How Trump’s rates will disrupt the most important industries in Mexico


The US government imposed rates of 25 percent on all imports from Mexico and Canada. The measure promoted by Donald Trump threatens the free trading system that has maintained the three countries for more than 30 years.

Even before the confirmation that the rates came into effect on March 4, Mexican Ministry of Economy Head Marcelo Ebrard warned that this tax would represent a about $ 20.5 billion for about 89 million US families. He also warned about the possible inflationary impact on products such as computers, televisions, refrigerators, agricultural goods, auto parts and vehicles.

Mexico is an important trading partner for the United States. Between January and November 2024, Mexican exports amounted to $ 466.6 billion, while US exports amounted to $ 309.4 billion.

In Mexico, these rates will especially affect the car and electronic industries, which represent about 46 percent of Mexican exports, with a joint value of about $ 200 billion.

The automotive industry is in danger

The automotive industry has shown significant regional integration under the United States Mexico Canada Agreement (USMCA). This agreement allows foreign companies that produce in Mexico or Canada and use locally acquired materials to export their products at low tax rates to the United States.

The Trump administration argues that this condition was exploited by China to benefit its automotive industry. Mexico has become the third largest exporter of vehicles worldwide. Between 2022 and 2023, sales grew by 14.3 percent and reached a value of $ 188.9 million, according to the World Trade Organization. Most of these units are sent to the United States, although the origin of many can be traced back to China, which established itself as Mexico’s most important car supplier, with exports amounting to $ 4.6 billion in 2023, according to the Ministry of Economics.

The national auto parts industry in Mexico has warned that the imposition of rates on Mexican imports will weaken the trade, reduce competitiveness in the region and affect economic stability. In a statement, it emphasized that the car and auto parts sector is a pillar of North American exports, with the ability to generate more than 11 million jobs in the USMCA countries. The association believes that compilers in Mexico could reduce production by as much as 1 million units this year due to the new tax, which would affect the availability of the product, job creation and the supply chain.
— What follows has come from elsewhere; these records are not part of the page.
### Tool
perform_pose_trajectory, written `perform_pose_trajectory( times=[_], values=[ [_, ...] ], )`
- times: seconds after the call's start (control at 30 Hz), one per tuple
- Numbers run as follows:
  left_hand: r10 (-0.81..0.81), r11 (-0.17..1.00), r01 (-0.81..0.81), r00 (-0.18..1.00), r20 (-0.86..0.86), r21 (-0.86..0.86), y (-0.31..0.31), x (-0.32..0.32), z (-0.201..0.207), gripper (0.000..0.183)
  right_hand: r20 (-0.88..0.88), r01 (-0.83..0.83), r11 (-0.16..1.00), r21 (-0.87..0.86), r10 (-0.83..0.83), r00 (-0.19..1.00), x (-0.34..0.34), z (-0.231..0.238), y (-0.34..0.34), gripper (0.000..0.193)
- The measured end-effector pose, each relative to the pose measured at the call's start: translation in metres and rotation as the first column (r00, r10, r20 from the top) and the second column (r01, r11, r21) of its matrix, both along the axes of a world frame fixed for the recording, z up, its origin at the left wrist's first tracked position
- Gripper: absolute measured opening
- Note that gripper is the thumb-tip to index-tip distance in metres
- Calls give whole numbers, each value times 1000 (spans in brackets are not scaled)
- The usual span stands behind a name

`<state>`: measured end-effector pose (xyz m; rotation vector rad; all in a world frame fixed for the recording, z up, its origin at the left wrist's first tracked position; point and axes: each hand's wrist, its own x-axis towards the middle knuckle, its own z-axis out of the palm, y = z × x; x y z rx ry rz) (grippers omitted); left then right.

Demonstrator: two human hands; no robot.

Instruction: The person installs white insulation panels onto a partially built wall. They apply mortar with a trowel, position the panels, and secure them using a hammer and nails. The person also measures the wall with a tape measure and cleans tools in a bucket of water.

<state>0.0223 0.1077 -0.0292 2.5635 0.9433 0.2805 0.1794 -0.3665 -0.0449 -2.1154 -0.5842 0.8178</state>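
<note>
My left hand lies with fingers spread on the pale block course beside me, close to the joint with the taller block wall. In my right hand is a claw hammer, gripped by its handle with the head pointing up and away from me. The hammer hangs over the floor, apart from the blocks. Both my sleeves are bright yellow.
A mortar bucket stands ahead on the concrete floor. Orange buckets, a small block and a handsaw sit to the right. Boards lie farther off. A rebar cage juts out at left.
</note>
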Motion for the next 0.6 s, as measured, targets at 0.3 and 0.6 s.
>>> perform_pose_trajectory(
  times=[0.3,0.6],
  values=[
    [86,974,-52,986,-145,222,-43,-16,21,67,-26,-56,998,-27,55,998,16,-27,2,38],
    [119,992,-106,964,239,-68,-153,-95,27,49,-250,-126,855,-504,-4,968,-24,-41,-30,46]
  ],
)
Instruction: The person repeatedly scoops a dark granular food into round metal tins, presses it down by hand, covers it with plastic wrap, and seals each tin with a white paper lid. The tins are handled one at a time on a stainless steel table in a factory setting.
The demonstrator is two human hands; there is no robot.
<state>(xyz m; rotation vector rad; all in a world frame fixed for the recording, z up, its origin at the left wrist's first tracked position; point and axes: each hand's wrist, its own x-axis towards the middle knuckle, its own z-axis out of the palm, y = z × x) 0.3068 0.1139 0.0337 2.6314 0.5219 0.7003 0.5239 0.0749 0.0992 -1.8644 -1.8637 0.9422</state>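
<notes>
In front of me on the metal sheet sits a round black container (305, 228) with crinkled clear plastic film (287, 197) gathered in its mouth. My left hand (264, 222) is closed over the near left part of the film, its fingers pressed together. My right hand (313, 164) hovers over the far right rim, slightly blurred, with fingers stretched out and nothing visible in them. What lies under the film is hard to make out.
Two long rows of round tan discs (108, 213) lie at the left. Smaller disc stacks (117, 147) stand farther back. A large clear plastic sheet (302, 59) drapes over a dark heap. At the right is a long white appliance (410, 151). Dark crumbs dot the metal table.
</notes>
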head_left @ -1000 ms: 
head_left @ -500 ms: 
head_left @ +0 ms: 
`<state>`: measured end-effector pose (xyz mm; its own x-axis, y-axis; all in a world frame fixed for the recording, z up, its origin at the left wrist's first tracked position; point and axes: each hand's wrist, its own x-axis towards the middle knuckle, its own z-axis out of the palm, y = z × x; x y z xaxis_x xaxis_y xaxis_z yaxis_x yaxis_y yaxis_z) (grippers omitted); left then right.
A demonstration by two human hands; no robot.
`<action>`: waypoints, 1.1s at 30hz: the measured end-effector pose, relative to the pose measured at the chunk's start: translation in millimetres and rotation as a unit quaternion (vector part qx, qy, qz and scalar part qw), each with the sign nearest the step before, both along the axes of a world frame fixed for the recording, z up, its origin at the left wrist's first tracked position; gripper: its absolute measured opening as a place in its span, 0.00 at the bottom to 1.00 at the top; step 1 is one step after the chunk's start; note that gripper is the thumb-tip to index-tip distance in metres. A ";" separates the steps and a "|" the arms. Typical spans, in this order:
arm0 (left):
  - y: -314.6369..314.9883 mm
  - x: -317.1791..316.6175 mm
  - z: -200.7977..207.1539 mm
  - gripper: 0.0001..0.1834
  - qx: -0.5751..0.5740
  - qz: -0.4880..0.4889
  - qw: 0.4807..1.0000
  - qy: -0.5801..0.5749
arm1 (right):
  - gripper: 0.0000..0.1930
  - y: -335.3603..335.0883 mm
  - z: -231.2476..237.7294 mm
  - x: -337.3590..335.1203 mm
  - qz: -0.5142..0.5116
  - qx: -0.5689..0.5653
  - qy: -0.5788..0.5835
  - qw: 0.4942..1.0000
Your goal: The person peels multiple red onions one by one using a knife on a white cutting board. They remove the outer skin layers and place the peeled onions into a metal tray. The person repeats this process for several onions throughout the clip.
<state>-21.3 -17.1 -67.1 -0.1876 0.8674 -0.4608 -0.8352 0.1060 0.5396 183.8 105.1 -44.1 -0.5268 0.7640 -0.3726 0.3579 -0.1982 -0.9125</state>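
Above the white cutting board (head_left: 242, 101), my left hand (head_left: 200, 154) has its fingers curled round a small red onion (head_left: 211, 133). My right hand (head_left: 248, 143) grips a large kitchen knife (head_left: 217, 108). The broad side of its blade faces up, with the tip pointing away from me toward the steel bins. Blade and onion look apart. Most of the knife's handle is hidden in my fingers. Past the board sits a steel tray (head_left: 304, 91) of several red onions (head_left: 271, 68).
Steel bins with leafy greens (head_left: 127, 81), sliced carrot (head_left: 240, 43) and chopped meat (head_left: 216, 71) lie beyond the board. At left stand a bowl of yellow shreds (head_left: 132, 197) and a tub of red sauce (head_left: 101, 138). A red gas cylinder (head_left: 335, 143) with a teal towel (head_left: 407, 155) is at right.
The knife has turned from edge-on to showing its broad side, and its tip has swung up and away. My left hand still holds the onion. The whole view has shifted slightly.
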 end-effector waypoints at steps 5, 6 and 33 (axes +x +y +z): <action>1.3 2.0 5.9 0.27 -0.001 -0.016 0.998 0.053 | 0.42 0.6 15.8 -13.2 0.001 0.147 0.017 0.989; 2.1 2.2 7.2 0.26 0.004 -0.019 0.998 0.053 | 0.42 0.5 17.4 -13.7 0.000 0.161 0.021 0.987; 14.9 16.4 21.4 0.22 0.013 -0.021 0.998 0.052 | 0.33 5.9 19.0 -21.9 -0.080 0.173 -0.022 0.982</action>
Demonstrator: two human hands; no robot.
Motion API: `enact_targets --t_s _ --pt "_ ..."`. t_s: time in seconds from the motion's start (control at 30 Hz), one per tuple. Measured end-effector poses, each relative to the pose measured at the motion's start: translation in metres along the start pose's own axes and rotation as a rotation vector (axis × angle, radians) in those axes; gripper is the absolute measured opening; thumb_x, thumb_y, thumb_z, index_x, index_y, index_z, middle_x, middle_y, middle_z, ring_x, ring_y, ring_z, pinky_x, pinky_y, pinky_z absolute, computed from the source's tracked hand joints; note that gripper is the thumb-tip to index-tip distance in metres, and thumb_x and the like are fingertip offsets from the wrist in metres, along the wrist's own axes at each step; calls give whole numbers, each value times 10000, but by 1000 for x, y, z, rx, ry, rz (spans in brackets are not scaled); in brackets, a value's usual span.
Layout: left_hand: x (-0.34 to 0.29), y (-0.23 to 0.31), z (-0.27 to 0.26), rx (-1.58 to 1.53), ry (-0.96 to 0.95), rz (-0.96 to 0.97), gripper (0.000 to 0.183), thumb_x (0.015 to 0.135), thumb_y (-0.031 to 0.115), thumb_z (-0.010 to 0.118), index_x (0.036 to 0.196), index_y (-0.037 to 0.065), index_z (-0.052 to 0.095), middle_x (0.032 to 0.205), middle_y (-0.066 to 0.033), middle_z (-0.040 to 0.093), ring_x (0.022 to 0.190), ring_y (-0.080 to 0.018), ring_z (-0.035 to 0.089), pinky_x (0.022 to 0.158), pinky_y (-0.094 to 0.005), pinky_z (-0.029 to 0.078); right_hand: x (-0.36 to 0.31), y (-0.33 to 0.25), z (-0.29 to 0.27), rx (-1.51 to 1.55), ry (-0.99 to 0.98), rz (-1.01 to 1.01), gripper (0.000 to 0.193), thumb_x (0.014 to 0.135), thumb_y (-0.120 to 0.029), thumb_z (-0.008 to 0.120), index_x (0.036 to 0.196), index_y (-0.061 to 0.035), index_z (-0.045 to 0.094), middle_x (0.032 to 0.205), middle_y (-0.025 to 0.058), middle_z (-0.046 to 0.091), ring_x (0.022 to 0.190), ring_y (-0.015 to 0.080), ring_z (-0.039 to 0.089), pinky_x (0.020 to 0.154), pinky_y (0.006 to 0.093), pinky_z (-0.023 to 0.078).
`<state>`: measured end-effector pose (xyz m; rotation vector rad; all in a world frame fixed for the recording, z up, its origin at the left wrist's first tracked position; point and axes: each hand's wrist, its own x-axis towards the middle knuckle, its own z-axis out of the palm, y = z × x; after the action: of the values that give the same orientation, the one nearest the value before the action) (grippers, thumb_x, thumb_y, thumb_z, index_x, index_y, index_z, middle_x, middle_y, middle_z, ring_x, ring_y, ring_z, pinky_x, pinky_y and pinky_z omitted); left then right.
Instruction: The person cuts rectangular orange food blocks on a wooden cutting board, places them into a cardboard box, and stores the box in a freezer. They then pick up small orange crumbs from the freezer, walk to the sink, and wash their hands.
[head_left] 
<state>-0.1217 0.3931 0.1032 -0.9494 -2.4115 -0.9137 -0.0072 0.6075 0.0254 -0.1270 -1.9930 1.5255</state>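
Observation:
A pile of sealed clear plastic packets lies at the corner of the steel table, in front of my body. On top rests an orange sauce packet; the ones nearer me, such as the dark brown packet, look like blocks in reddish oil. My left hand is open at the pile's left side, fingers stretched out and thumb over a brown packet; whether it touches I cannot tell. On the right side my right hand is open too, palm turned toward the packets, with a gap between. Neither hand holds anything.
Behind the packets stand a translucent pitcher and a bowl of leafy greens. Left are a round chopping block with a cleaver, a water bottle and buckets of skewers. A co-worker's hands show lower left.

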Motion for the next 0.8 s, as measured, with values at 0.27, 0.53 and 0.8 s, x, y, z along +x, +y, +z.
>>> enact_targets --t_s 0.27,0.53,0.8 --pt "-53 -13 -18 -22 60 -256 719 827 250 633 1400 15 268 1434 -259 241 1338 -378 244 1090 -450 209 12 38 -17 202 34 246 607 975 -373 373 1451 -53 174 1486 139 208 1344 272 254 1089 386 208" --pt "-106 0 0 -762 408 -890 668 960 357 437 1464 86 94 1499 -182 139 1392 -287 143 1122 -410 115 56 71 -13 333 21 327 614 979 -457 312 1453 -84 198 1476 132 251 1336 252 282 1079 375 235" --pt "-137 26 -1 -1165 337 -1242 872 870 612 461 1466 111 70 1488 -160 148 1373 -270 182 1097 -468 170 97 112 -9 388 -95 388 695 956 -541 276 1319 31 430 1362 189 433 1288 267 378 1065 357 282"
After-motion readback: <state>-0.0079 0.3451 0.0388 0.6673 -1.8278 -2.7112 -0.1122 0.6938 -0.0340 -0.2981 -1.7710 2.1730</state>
The most important states that produce auto parts in Mexico are Mexico City, Chihuahua and Nuevo León. Experts believe that most affected companies would be meetings of us, Japanese and European origin. Ebrard estimated that the new tax burden will affect 12 million households in the United States, with an increase in spending of up to $ 10.4 billion in this area. As an example, he pointed out that 88 percent of the bakkies sold in the United States come from Mexico and compiled by companies such as General Motors, Ford and Stellantis.

The Minister of Economics emphasized that the tariffs would represent the United States of America, as it would directly affect its own car businesses, which depends on the Mexican production to provide their domestic market.

Electronic prices on the rise

The electronic and device sector will also be affected. In November 2024, Mexican exports of electrical and electronic equipment reached $ 8.9 billion, of which 89 percent were destined for the US. The production of these devices is concentrated in Baja California, Chihuahua and Nuevo León, where thousands of jobs and assembly plants can be at risk.

Trump’s rates will have significant implications for US consumers. A SEC study estimates that the additional levy would cost an extra $ 7.1 billion for 40 million families buying computers. Similarly, about 32 million households would pay up to $ 2.4 million more when buying new monitors, and that about 5 million families would adopt an extra cost of $ 817 million when buying refrigerators.